_WHAT THE EXERCISE ASKS_. Search the material for the word "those" and report each line where it turns up.

====== INFORMATION SHOWN

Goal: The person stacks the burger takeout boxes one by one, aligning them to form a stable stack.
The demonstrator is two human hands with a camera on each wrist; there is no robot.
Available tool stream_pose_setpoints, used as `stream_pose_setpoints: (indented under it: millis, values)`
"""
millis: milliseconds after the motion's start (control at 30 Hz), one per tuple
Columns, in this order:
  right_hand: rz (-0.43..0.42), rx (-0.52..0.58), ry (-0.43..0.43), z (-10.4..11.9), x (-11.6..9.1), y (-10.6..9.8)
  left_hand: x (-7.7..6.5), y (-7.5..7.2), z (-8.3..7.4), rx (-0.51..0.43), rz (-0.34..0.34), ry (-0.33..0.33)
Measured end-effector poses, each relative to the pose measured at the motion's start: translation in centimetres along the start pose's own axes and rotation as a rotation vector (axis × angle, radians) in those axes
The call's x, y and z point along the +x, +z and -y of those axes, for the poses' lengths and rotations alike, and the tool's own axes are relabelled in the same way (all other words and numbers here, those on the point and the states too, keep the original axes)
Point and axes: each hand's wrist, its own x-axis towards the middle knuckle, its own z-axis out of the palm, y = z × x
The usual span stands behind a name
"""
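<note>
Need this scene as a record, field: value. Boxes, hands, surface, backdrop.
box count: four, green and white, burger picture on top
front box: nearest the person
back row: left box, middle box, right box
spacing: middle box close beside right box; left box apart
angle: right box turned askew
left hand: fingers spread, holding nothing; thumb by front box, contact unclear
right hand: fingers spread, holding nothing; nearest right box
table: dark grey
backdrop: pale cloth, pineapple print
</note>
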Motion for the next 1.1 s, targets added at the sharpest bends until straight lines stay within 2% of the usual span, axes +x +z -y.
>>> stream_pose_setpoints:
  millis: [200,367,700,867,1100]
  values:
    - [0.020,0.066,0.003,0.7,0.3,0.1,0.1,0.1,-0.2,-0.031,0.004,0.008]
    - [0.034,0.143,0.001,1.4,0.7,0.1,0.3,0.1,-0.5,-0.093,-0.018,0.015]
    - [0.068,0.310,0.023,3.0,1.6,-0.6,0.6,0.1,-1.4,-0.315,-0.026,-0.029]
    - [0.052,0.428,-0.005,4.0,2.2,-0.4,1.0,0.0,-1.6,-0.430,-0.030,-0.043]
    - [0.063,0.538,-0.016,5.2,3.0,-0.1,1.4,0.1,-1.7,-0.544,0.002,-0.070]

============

_TASK RESPONSE_.
Measured end-effector poses, each relative to the pose measured at the motion's start: translation in centimetres along the start pose's own axes and rotation as a rotation vector (axis × angle, radians) in those axes
The call's x, y and z point along the +x, +z and -y of those axes, for the poses' lengths and rotations alike, and the tool's own axes are relabelled in the same way (all other words and numbers here, those on the point and the states too, keep the original axes)

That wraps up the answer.